What has hurt England in this Six Nations has been the loss of Ben Youngs at scrum-half and a lack of speed in the back-row. Youngs has played an integral part in the rise of Jones’ team in the past two years. He has gone to new heights as a player and his partnership with George Ford has been exemplary. Danny Care has not taken his chance as a starting 9 with Youngs out. So Jones has benched Care, with veteran Richard Wigglesworth getting his chance against the Irish.
Ford has also been dumped, somewhat harshly, with Owen Farrell moving from inside centre to 10. The combination between Ford and Farrell has been outstanding, but Jones is obviously seeking more dynamism and strength with the inclusion of Ben Te’o in the centres. Te’o is certainly an X-factor player who can do the unexpected, down to his rugby league background.
Mike Brown continues on the bench, with Anthony Watson selected at 15. Again this is a nod towards more dynamic play and creative ability with the choice of Watson. Brown is a great defensive fullback, a top runner of the ball but possesses no passing game to speak of or ball-playing ability. The modern-day fullback needs to be a 10 in disguise and been able to do it all, ala Damien McKenzie, Israel Folau and Israel Dagg, and Watson suits this role better than the more one-dimensional Brown.
But it is in the back-row where England has faltered most in their past two matches. Against the Scots Jones went with Nathan Hughes at number 8, Chris Robshaw at openside Flanker and Courtney Lawes at blindside flanker. All three are tall, lumbering masses, strong and hard-hitting, but crucially, all similar and slow. He went with the same back-row against France.
England’s lack of a proper openside, in essence since Neil Back retired, has come back to bite them. What Jones wouldn’t do for a David Pocock or a Ritchie McCaw he could call on. The breakdown is the most important area of any rugby union game, the focal point where every match is won or loss, and England have been second best in this area. Exeter’s young star Sam Simmons, with speed and skill, will give England much-needed pace at the ruck tomorrow.

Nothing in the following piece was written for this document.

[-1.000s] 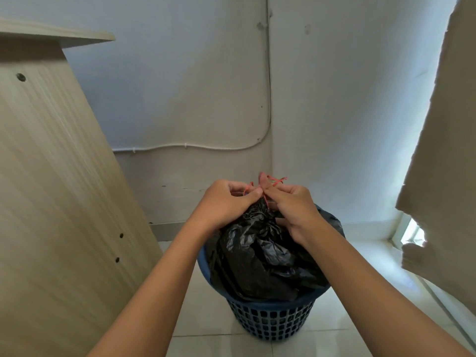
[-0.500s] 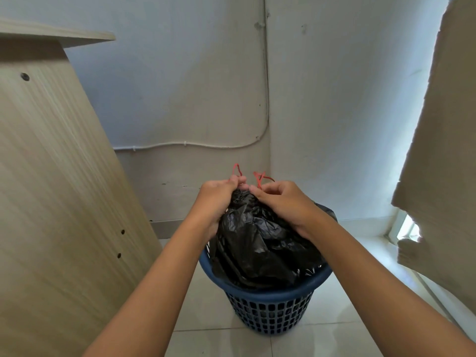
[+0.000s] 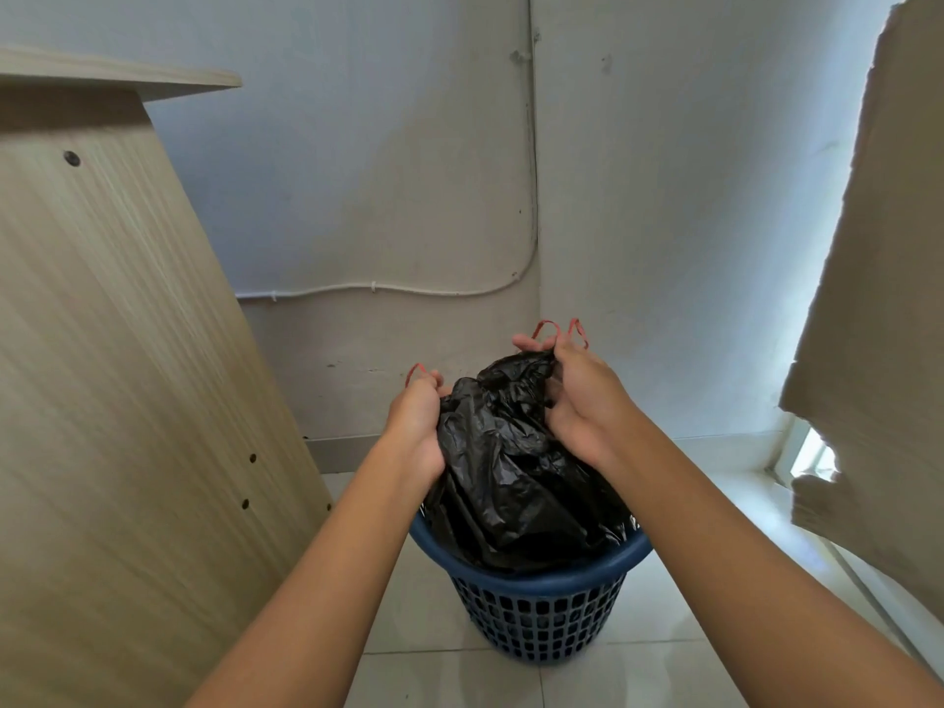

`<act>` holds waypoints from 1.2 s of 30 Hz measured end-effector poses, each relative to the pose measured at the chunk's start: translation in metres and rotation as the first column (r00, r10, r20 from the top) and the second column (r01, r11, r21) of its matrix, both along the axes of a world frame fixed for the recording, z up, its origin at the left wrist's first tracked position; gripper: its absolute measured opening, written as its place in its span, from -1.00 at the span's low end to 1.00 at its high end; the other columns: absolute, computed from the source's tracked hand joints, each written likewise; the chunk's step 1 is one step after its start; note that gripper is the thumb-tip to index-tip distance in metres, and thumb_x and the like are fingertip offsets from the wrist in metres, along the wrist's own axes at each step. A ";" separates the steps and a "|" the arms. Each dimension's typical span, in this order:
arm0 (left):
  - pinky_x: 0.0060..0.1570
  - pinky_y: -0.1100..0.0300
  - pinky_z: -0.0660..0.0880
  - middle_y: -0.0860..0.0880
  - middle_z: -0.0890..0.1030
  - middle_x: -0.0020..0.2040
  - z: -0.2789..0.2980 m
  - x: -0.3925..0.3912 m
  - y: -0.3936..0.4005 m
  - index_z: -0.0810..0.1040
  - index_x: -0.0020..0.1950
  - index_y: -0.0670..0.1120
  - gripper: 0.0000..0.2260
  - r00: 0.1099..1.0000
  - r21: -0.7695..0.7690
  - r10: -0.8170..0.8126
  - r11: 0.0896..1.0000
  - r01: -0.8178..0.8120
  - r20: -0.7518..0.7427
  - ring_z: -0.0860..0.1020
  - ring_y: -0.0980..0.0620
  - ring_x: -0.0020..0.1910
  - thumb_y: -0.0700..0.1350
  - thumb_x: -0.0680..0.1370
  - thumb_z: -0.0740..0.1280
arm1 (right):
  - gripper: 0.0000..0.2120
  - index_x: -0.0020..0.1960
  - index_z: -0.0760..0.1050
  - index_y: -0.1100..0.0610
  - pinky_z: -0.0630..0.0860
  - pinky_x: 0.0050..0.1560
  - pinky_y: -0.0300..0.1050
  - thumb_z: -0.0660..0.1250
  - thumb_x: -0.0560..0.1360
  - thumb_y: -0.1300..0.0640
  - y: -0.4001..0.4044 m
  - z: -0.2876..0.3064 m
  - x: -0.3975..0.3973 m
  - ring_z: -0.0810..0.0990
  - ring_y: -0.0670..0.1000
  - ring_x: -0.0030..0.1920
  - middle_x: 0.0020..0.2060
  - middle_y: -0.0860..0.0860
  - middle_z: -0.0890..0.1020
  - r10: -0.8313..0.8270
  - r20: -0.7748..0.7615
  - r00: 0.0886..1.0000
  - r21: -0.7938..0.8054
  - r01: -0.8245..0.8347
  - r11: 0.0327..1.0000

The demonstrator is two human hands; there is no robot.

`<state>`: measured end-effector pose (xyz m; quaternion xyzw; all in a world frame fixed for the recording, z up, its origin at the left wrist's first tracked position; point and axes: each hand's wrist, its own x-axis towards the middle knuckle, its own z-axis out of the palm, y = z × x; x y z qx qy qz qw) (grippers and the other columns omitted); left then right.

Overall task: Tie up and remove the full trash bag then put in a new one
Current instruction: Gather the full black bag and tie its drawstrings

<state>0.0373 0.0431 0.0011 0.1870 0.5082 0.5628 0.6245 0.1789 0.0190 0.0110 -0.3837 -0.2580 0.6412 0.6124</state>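
Cornered by walls, blue basket [image 3: 536, 613] holds black bag [image 3: 505, 467]; left hand [image 3: 416, 426] and right hand [image 3: 582, 396] pinch its red drawstrings [image 3: 545, 327].

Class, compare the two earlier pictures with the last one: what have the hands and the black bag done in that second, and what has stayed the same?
The hands have drawn apart: the left hand went left and lower, the right hand right and higher, each still pinching the red drawstring. The black trash bag has risen further out of the blue basket. The basket, the wooden panel and the wall cable are unchanged.
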 end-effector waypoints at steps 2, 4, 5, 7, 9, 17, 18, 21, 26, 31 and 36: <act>-0.49 0.22 0.42 -0.03 0.47 -0.55 0.000 0.000 -0.002 0.37 -0.17 -0.06 -0.72 1.000 -0.007 0.015 1.000 -0.015 0.002 0.46 0.05 -0.60 -0.14 0.73 0.08 | -0.45 -0.42 0.54 0.10 0.50 -0.06 0.00 0.09 0.70 0.11 0.000 0.001 -0.001 0.58 0.06 0.01 -0.06 0.03 0.68 0.002 -0.090 0.996 -0.029 -0.005 1.000; -0.33 0.11 0.43 -0.07 0.47 -0.36 -0.003 -0.003 0.000 0.39 -0.16 -0.04 -0.72 0.997 -0.004 0.068 0.998 -0.068 0.028 0.48 0.01 -0.42 -0.16 0.73 0.06 | -0.50 -0.39 0.52 0.10 0.49 -0.11 0.00 0.11 0.70 0.13 0.001 0.000 0.000 0.57 0.04 -0.08 -0.12 0.02 0.66 -0.024 -0.159 0.987 -0.074 0.012 0.997; -0.30 0.09 0.43 -0.06 0.42 -0.29 -0.008 -0.006 0.005 0.39 -0.16 -0.04 -0.72 0.994 -0.006 0.099 0.995 -0.099 0.036 0.44 0.00 -0.35 -0.16 0.73 0.06 | -0.58 -0.31 0.47 0.10 0.48 -0.16 0.00 0.10 0.70 0.12 0.002 -0.001 0.000 0.58 0.04 -0.10 -0.13 0.00 0.66 -0.046 -0.173 0.984 -0.094 0.030 0.995; -0.36 0.15 0.47 -0.04 0.37 -0.27 -0.010 -0.012 0.008 0.38 -0.17 -0.04 -0.72 0.987 -0.012 0.149 0.989 -0.149 0.058 0.40 0.01 -0.33 -0.22 0.70 0.06 | -0.66 -0.22 0.39 0.06 0.49 -0.15 0.04 0.09 0.71 0.06 0.005 -0.003 0.002 0.59 0.04 -0.07 -0.12 -0.04 0.67 -0.088 -0.199 0.976 -0.131 0.062 0.989; -0.36 0.19 0.49 -0.02 0.45 -0.26 -0.011 -0.016 0.009 0.38 -0.17 -0.05 -0.71 0.980 0.001 0.183 0.983 -0.184 0.081 0.43 0.05 -0.32 -0.29 0.67 0.03 | -0.70 -0.16 0.37 0.06 0.51 0.04 0.18 0.09 0.71 0.00 0.009 -0.006 0.008 0.62 0.07 0.02 -0.13 -0.06 0.70 -0.130 -0.190 0.973 -0.127 0.106 0.986; -0.20 0.21 0.48 0.04 0.50 -0.33 0.025 -0.031 0.012 0.45 -0.17 -0.04 -0.66 0.877 0.214 0.077 0.956 -0.200 0.474 0.48 0.10 -0.32 -0.30 0.68 0.02 | -0.86 0.02 0.32 0.08 0.57 0.02 0.20 0.03 0.70 0.11 0.010 -0.002 0.019 0.59 0.22 -0.02 -0.05 0.03 0.76 -0.075 -0.041 0.996 0.031 0.076 0.997; -0.31 0.26 0.37 0.08 0.46 -0.36 0.029 -0.034 0.013 0.45 -0.18 -0.02 -0.67 0.856 0.225 0.067 0.952 -0.209 0.512 0.41 0.13 -0.40 -0.29 0.66 0.03 | -0.90 0.05 0.30 0.08 0.57 -0.03 0.17 0.03 0.68 0.13 0.012 0.000 0.019 0.59 0.20 -0.01 -0.04 0.03 0.75 -0.060 -0.084 0.995 0.022 0.062 0.998; -0.35 0.24 0.16 0.09 0.30 -0.40 0.034 -0.043 0.015 0.40 -0.24 0.01 -0.66 0.814 0.229 0.055 0.947 -0.227 0.578 0.18 0.10 -0.45 -0.25 0.65 0.01 | -0.95 0.07 0.24 0.12 0.56 0.06 0.20 0.03 0.66 0.23 0.016 0.007 0.023 0.65 0.13 0.04 -0.02 0.08 0.75 -0.104 -0.258 0.960 -0.038 0.098 0.994; -0.22 0.17 0.43 0.03 0.21 -0.52 0.033 -0.058 0.015 0.36 -0.26 -0.01 -0.64 0.777 0.191 0.149 0.925 -0.327 0.611 0.21 0.06 -0.53 -0.17 0.71 0.00 | -0.81 -0.03 0.33 0.11 0.40 0.23 0.14 -0.01 0.69 0.21 0.018 0.010 0.041 0.62 0.12 0.06 -0.07 0.05 0.73 -0.244 -0.304 0.921 -0.091 0.227 0.970; -0.27 0.21 0.40 0.03 0.21 -0.59 0.028 -0.073 0.018 0.35 -0.25 0.01 -0.60 0.790 0.179 0.204 0.913 -0.367 0.579 0.20 0.09 -0.57 -0.21 0.71 -0.07 | -0.76 -0.08 0.33 0.12 0.58 -0.08 0.02 -0.01 0.71 0.19 0.021 0.005 0.066 0.30 0.00 -0.42 -0.42 0.01 0.31 -0.332 -0.452 0.828 -0.105 0.320 0.942; -0.24 0.19 0.44 0.04 0.20 -0.59 0.024 -0.079 0.019 0.37 -0.21 0.02 -0.62 0.873 0.202 0.222 0.921 -0.334 0.434 0.21 0.07 -0.51 -0.25 0.69 -0.06 | -0.63 -0.24 0.21 0.05 0.08 -0.47 -0.18 -0.07 0.73 0.04 0.020 -0.002 0.077 0.07 -0.04 -0.56 -0.54 -0.05 0.10 -0.374 -0.320 0.871 -0.128 0.351 0.928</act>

The furore over comments Jones made a year ago, where he bagged Ireland and Wales, is a mere sideshow. This is what happens when a team is struggling and losing, and bad news stories start popping over all over the place. Jones knows this better than most and won’t let it distract him. He will have hammered into his players the importance of this match and of playing at pace and skill against a physically powerful Irish side.
Jones is a fighter, a scrapper who loves nothing more than proving people wrong. Now it is England’s time to show some similar fight.